Oh, for prophet eyes to witness how the desperate battle goes!

Cumberland! I would not fear thee, could my Camerons see their foe.

Sound, I say, the charge at venture—t'is not naked steel we fear;

Better perish in the mêlée than be shot like driven deer!

Hold! the mist begins to scatter. There in front 'tis rent asunder,

And the cloudy battery crumbles underneath the deafening thunder;

There I see the scarlet gleaming! Now, Macdonald—now or never!—

Woe is me, the clans are broken! Father, thou art lost for ever!

Chief and vassal, lord and yeoman, there they lie in heaps together,

Smitten by the deadly volley, rolled in blood upon the heather;

And the Hanoverian horsemen, fiercely riding to and fro,

Deal their murderous strokes at random.—

Ah my God! where am I now?

Will that baleful vision never vanish from my aching sight?

Must those scenes and sounds of terror haunt me still by day and night?

Yea, the earth hath no oblivion for the noblest chance it gave,

None, save in its latest refuge—seek it only in the grave.

Love may die, and hatred slumber, and their memory will decay,

As the water'd garden recks not of the drought of yesterday;

But the dream of power once broken, what shall give repose again?

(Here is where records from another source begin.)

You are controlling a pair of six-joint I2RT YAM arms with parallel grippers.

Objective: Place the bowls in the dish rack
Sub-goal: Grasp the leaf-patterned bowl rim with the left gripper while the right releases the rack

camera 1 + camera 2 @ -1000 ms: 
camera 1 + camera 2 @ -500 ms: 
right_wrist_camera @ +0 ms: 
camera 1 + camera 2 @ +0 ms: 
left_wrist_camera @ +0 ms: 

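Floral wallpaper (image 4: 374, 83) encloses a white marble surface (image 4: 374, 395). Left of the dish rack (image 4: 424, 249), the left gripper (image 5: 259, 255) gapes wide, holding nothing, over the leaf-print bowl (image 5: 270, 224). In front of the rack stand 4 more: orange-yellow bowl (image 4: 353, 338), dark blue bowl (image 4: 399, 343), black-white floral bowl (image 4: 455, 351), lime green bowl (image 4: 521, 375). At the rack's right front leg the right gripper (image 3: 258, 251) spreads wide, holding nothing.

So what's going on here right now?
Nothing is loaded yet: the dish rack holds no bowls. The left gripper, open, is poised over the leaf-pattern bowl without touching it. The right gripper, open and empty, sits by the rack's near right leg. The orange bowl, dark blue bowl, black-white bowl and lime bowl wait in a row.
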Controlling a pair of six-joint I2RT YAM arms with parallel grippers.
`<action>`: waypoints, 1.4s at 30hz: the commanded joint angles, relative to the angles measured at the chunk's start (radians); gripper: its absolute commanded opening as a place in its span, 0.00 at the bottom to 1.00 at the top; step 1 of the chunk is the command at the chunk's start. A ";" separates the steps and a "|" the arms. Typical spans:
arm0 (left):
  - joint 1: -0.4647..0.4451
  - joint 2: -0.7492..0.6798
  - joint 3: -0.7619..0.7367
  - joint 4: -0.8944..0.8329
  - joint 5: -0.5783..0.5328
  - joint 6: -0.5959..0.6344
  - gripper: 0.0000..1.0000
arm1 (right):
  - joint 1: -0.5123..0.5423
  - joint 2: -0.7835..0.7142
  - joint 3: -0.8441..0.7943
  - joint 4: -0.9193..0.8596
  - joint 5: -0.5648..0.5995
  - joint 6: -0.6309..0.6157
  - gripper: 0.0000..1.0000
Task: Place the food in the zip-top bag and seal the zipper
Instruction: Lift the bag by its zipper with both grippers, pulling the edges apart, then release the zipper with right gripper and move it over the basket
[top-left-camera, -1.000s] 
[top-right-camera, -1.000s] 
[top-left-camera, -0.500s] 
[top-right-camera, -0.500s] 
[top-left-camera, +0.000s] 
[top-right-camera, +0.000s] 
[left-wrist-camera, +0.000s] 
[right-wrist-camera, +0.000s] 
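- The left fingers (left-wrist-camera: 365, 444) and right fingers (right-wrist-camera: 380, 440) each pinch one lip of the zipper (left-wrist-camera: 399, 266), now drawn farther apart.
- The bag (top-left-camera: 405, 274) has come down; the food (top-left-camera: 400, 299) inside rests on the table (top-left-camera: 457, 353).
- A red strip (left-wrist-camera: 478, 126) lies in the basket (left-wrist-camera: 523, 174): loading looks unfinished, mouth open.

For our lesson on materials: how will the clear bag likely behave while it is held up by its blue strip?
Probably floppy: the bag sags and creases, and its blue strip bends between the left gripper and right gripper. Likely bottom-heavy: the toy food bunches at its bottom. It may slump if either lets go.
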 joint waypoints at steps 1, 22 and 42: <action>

What shall charm the serpent-furies coil'd around the maddening brain?

What kind draught can nature offer strong enough to lull their sting?

Better to be born a peasant than to live an exiled king!

Oh, these years of bitter anguish!—What is life to such as me,

With my very heart as palsied as a wasted cripple's knee!

Suppliant-like for alms depending on a false and foreign court,

Jostled by the flouting nobles, half their pity, half their sport.

Forced to hold a place in pageant, like a royal prize of war

Walking with dejected features close behind his victor's car,

Styled an equal—deem'd a servant—fed with hopes of future gain—

Worse by far is fancied freedom than the captive's clanking chain!

Could I change this gilded bondage even for the massy tower

Whence King James beheld his lady sitting in the castle bower—

Birds around her sweetly singing, fluttering on the kindled spray,

And the comely garden glowing in the light of rosy May.

Love descended to the window—Love removed the bolt and bar—

Love was warder to the lovers from the dawn to even-star.

Wherefore, Love, didst thou betray me? Where is now the tender glance?

Where the meaning looks once lavish'd by the dark-eyed Maid of France?

Where the words of hope she whisper'd, when around my neck she threw

That same scarf of broider'd tissue, bade me wear it and be true—

Bade me send it as a token when my banner waved once more

On the castled Keep of London, where my fathers' waved before?

And I went and did not conquer—but I brought it back again—

Brought it back from storm and battle—brought it back without stain;

And once more I knelt before her, and I laid it at her feet,

Saying, "Wilt thou own it, Princess? There at least is no defeat!"

Scornfully she look'd upon me with a measured eye and cold—

Scornfully she view'd the token, though her fingers wrought the gold,

And she answer'd, faintly flushing, "Hast thou kept it, then, so long?

Worthy matter for a minstrel to be told in knightly song!

Worthy of a bold Provençal, pacing through the peaceful plain,

Singing of his lady's favour, boasting of her silken chain,

Yet scarce worthy of a warrior sent to wrestle for a crown.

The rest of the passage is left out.